И тогда самодовольны были чиновники.
Потом стали революционеры. И я возненавидел их.
Перечитал свою статью о Леонтьеве (сборник в память его). Не нравится. В ней есть
Боже, сохрани во мне это писательское целомудрие: не смотреться в зеркало.
Писатели значительные от ничтожных почти только этим и отличаются: – смотрятся в зеркало, – не
смотрятся в зеркало.Соловьев не имел силы отстранить это зеркало, Леонтьев не видел его.
Я невестюсь перед всем миром: вот откуда постоянное волнение.
Авр<аам> невестился перед Иег<говой>, а я перед природой. Это и вся разница.
Я знаю все, что было открыто ему.
Писателю необходимо подавить в себе писателя («писательство», литературщину).
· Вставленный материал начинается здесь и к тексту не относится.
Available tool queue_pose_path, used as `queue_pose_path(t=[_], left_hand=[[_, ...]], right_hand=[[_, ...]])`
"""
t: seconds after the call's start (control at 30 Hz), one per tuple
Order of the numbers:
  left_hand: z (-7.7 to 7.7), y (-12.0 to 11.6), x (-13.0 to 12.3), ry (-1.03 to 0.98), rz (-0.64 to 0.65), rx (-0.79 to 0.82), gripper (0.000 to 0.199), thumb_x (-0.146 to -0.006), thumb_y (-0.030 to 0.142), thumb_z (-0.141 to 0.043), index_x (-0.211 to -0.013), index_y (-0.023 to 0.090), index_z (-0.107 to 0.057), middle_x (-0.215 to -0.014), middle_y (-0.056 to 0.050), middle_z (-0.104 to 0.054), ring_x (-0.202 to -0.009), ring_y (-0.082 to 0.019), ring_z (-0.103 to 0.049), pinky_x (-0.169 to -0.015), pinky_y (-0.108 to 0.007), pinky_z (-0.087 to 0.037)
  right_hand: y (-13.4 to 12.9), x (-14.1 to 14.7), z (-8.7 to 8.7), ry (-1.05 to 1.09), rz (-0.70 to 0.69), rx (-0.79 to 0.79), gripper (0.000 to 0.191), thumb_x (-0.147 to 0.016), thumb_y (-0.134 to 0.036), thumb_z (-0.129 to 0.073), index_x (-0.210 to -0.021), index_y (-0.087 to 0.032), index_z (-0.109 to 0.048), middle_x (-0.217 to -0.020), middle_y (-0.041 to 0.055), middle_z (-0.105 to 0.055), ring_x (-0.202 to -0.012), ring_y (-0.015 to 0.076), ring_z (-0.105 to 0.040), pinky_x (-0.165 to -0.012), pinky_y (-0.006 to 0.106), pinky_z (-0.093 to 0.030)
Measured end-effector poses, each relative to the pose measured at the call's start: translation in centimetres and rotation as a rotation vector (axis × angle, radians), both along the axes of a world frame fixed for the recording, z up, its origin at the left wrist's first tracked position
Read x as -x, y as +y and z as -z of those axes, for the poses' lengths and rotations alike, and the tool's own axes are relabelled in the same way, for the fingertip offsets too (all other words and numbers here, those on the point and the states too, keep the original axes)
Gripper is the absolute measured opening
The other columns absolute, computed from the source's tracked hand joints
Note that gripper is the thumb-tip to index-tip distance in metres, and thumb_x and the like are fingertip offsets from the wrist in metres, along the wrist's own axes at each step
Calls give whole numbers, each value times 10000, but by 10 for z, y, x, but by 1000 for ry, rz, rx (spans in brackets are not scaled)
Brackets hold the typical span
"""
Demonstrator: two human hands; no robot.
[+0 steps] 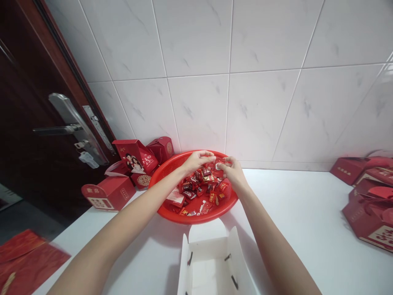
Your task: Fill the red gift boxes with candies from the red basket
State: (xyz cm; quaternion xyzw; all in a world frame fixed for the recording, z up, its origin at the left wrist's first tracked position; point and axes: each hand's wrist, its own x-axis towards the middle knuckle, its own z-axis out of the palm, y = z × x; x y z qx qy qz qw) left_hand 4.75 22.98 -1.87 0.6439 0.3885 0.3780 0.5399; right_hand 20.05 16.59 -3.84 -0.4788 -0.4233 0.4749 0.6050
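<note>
A red plastic basket [181, 220] with perforated sides stands against the wall, holding several wrapped candies [199, 184] in red, brown and gold. My left hand [199, 161] is over the basket's far side, thumb and fingers pinched together; what they hold, if anything, is hard to make out. Close beside it, my right hand [233, 173] pinches a small white round piece [218, 166], perhaps a wrapped candy. Below the basket, nearer to me, an open box [208, 272] shows its white inside, with its flaps up and dark ribbon ends poking through the walls.
Red gift boxes [112, 189] stand left of the basket, and more red boxes [373, 205] stand at the right edge. A red bag [30, 262] lies at lower left. The white table [291, 200] meets a tiled wall; a dark door [30, 102] is at left.
</note>
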Motion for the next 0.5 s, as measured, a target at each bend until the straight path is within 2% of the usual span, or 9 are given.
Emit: queue_pose_path(t=[0.1, 0.17, 0.3, 0.4, 0.5], left_hand=[[-4, -3, -2, -1, 5, 97, 229, -775, 328, -743, -889, 137, -688, -726, 16, -618, -653, -113, -583, -601, -248, -494], [-6, -4, -2, -34, 28, 153, 185, -789, 224, -693, -951, 132, -695, -706, 14, -612, -672, -123, -599, -648, -277, -536], [-3, -2, 1, -100, 61, 120, 426, -720, 75, -715, -1139, 131, -661, -712, 26, -643, -687, -118, -627, -711, -280, -534], [2, 2, 2, -150, 102, 69, 594, -696, 110, -778, -1267, 139, -618, -723, 35, -655, -693, -115, -631, -733, -274, -506], [5, 5, 2, -150, 117, 14, 628, -676, 159, -817, -1275, 135, -629, -745, 32, -670, -685, -101, -617, -733, -255, -472]], right_hand=[[-2, 0, -2, 15, 41, 22, 242, -700, -201, -648, -888, -237, -498, -657, -48, -602, -585, 156, -589, -488, 270, -505], [-3, 0, -3, 13, 51, 30, 233, -711, -185, -638, -884, -241, -491, -654, -52, -580, -554, 146, -552, -473, 274, -506], [-2, 1, -4, 22, 58, 30, 206, -745, -173, -608, -893, -237, -479, -676, -57, -567, -535, 125, -536, -479, 266, -517], [-2, 1, -3, 28, 53, 28, 209, -738, -183, -617, -892, -226, -483, -704, -50, -583, -588, 134, -590, -494, 258, -525], [-2, 1, -3, 48, 47, 19, 251, -693, -200, -668, -876, -216, -497, -749, -36, -616, -638, 151, -636, -513, 262, -541]])
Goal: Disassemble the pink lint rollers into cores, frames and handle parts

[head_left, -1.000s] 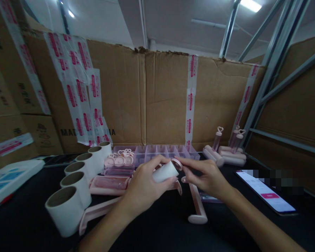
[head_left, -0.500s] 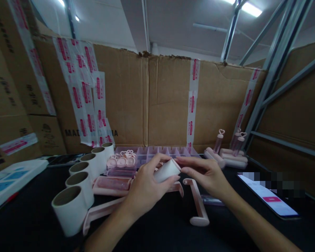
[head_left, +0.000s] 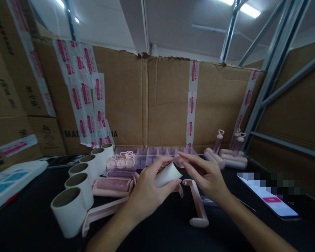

Только достигнув этого, он становится писатель; не «делал», а «сделал».
Чем я более всего поражен в жизни? и за всю жизнь?
Неблагородством.
И – благородством.
И тем, что благородное всегда в унижении.
Свинство почти всегда торжествует. Оскорбляющее свинство.
…вообще, когда меня порицают (Левин, другие) – то это справедливо (порицательная вещь, дурная вещь). Только не в цинизме: мне не было бы трудно в этом признаться, но этого зги нет во мне. Какой же цинизм в существенно кротком? В постоянно почти грустном? Нет, другое.
Во мне нет ясности, настоящей
И отсюда такое глубокое бессилие. (Немножко все это, т. е. путаница, – выражается в моем стиле).
Французы неспособны к республике, как неспособны и к монархии. У них нет ни нормальных монархических чувств, ни нормальных республиканских. Они неспособны к любви, привязанности, доверию, обожанию. Какая же может быть тогда монархия? А республика… какие же республиканцы – эти карманщики, эти портмоне, около которых, – каждого, – поставлен счетчик и сторож, именующий себя citoyen[43]
? Это и есть сторожа своих карманов.Чем же она (Франция) держится? Всего меньше «республиканским строем». Квартал к кварталу, город к городу, департамент к департаменту. Почему же всему этому не «держаться», если ничто их не разрушает, не расколачивает, не бьет, не валит? Сухой лес еще долго стоит.
Что за мерзость… нет, что за ужас их маленькие повестушки… Прошлым летом прочел одну – фельетон в «Утре России». Она стояла у меня как кошмар в воображении. Вот сюжет: три сестры – проститутки. Отец и мать – швейцары дома. Третья, младшая сестра, влюбилась в студента, перешла на чердак к нему и (тут вся ирония автора) нанесла бесчестье отцу, матери, сестрам. Она – «погибшая».